- Born: Arthur Cornell Fatt 1905
- Died: 1999 (age 94) Delray Beach, Florida
- Occupation: Advertising executive
- Spouse(s): Virginia Finder Gernsback (divorced) Barbara Cappeau (predeceased)
- Children: Barbara Costikyan Marjorie Chester

= Arthur C. Fatt =

Arthur C. Fatt (1905–1999) was an American advertising executive at the Grey Advertising Agency.

==Biography==
Fatt was born in 1905. In 1921, he joined the Grey Advertising Agency founded by Lawrence Valenstein in 1917. The company's original focus was to publish direct mailings for the furrier industry which morphed into a magazine named Furs and Fashions. In 1925, the firm, renamed the Grey Advertising Agency, became a full-fledged advertising agency and differentiated itself from its competitors by using a team approach to advertising that closely worked with its customers and conducted extensive marketing research. Grey focused on developing a brand through pre-selling and building a market for it. Fatt served as the primary salesman while Valenstein served as administrator. In the 1930s the firm focused on soft goods. In the 1940s, the firm was billing $1 million per year. In 1947, after winning Gruen watch account, billings reached $10 million. In 1955, after winning the Block Drug account, Grey's billings reached $30 million. In 1956, Valenstein became chairman of the board and Fatt became president. In 1957, the firm developed the widely successful "Leaving now for Trenton, Philadelphia and Cucamonga!" campaign for Greyhound Bus with the tagline "Go Greyhound and leave the driving to us." Fatt was responsible for winning the accounts of Ford Motor Company, Procter & Gamble and Chock Full o' Nuts.

In 1961, billings reached $59 million and Valenstein became chairman of the executive committee; Fatt was named chairman and Herbert D. Strauss its president.
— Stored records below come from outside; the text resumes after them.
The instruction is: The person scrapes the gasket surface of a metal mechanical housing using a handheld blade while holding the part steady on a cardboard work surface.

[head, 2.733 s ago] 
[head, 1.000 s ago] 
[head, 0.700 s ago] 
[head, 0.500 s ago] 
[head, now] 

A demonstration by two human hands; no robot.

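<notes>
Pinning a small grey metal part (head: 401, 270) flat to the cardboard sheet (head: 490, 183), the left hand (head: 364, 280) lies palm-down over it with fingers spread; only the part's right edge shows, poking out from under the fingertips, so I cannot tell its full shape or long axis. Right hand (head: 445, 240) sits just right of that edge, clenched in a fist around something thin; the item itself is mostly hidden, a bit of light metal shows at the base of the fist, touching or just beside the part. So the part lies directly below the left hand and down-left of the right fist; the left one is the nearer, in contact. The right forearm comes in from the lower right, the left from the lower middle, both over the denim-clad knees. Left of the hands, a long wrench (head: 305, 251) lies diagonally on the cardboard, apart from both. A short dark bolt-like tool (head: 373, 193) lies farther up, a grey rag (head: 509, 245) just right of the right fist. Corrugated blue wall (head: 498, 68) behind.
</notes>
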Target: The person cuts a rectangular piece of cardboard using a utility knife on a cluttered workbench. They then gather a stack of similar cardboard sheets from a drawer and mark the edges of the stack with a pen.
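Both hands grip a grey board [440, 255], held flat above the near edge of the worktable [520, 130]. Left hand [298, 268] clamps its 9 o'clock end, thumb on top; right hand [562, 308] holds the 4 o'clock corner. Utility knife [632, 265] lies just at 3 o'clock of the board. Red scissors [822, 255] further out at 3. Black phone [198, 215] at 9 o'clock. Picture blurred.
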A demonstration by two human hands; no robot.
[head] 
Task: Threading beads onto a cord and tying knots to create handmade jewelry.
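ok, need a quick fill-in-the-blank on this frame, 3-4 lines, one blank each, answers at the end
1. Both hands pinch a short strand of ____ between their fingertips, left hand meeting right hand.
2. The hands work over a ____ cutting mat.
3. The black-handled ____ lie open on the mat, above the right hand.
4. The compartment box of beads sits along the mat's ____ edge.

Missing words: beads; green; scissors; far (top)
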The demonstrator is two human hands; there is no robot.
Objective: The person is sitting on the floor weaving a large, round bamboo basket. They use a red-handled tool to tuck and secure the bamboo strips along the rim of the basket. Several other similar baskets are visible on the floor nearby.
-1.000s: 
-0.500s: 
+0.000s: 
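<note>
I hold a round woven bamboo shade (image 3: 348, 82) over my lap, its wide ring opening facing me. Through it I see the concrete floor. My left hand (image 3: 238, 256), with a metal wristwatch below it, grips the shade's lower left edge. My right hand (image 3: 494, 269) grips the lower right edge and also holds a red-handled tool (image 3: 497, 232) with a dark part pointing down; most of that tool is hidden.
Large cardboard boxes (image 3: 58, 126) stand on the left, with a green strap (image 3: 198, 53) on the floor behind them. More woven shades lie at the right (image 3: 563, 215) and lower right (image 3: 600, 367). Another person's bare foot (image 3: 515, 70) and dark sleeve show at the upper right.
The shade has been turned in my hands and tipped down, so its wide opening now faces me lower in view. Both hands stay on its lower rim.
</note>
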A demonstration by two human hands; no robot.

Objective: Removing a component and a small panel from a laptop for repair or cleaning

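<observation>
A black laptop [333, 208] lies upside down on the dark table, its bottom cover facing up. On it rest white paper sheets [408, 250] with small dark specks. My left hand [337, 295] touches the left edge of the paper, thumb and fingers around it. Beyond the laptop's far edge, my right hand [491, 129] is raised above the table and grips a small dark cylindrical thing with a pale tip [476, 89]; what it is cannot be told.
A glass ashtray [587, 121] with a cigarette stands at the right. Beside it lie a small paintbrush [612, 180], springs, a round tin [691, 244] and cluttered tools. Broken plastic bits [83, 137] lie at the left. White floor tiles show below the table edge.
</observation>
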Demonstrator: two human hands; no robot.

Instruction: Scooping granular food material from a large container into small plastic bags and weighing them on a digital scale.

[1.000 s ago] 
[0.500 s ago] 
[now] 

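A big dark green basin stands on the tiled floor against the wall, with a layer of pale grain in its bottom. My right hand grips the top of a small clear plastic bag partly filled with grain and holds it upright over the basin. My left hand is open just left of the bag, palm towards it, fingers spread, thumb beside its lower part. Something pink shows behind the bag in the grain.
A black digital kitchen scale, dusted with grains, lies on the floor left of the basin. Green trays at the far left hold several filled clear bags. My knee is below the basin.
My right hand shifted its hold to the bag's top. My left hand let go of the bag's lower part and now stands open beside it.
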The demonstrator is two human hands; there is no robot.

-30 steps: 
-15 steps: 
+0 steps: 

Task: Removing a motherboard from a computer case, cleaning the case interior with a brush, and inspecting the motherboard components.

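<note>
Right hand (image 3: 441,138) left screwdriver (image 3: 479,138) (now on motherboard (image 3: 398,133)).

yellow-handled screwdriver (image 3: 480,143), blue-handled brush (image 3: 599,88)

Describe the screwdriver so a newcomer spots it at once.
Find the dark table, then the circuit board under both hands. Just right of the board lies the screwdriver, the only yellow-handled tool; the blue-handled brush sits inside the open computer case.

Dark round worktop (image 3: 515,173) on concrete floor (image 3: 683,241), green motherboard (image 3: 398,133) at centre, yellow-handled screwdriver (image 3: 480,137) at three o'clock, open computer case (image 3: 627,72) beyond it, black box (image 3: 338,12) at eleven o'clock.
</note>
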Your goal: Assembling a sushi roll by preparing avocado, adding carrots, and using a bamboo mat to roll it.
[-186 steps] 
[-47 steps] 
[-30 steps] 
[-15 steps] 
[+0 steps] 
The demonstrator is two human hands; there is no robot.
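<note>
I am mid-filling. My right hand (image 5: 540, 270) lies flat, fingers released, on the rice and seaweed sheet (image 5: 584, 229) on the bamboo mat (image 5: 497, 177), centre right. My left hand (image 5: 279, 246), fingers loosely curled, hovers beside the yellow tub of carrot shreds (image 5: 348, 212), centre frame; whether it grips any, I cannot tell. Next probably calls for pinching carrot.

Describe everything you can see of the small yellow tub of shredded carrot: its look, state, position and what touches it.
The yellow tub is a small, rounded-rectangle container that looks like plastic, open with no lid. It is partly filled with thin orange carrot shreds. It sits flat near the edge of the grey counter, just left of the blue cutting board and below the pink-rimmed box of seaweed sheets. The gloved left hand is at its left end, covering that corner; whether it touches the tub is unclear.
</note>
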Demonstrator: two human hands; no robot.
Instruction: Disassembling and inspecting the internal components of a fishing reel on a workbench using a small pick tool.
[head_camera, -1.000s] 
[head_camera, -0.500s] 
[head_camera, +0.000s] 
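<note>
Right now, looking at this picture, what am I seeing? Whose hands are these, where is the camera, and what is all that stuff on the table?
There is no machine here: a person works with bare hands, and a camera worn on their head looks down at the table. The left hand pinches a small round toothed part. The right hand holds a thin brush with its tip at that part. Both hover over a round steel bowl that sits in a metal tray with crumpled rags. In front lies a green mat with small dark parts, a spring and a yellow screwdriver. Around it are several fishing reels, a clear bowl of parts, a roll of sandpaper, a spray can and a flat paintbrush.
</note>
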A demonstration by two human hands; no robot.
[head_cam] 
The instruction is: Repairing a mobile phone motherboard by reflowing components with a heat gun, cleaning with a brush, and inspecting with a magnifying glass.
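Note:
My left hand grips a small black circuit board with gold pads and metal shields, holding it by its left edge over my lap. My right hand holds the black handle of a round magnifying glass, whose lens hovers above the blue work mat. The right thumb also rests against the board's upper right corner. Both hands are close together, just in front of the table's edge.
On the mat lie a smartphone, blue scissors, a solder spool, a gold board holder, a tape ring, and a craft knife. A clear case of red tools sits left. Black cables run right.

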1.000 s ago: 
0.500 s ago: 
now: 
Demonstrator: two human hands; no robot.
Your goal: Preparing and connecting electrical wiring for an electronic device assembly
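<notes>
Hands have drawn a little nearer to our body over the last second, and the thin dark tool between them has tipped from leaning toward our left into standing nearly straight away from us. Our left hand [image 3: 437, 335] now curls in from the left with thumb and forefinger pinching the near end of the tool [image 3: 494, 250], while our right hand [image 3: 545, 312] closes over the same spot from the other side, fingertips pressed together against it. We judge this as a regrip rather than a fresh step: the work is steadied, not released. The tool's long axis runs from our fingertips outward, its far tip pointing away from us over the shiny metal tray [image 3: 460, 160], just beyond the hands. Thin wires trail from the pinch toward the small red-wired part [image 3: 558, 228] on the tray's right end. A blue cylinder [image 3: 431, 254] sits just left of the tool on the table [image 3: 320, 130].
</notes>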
In 1961, the firm expanded by opening an office in Los Angeles; and he expanded internationally by opening offices in London in 1962 and Japan in 1963. In 1964, billings reached $100 million. In 1965, the firm went public trading on the Nasdaq exchange and the firm also expanded into the use of psychographics (the analysis of consumer lifestyles). In 1966, Grey became one of the top 10 agencies in the U.S. In 1967, Strauss was named CEO and Edward H. Meyer, president. In 1969, Grey won the Kraft General Foods' Post cereal account and sales reached $230 million. In 1969, Strauss was named chairman and in 1970, Meyer was named CEO. In the 1970s, Grey was responsible for several popular ad campaigns including "Star Wars" toys for Kenner, aspirin and toothpaste for SmithKline, and Stove Top Stuffing for Kraft General Foods. In 1976, Fatt retired and was named founder/chairman.

He served as a director of the American Association of Advertising Agencies and the American Advertising Federation.

==Personal life==
Fatt has been married twice. His first marriage to Virginia Finder Gernsback ended in divorce in 1946. His second wife, Barbara Cappeau, died in 1992. He has two daughters, Barbara Costikyan and Marjorie Chester. In 1977, his daughter Barbara, a freelance writer, married Democratic politician Edward N. Costikyan in a Unitarian ceremony. Fatt was of Jewish descent.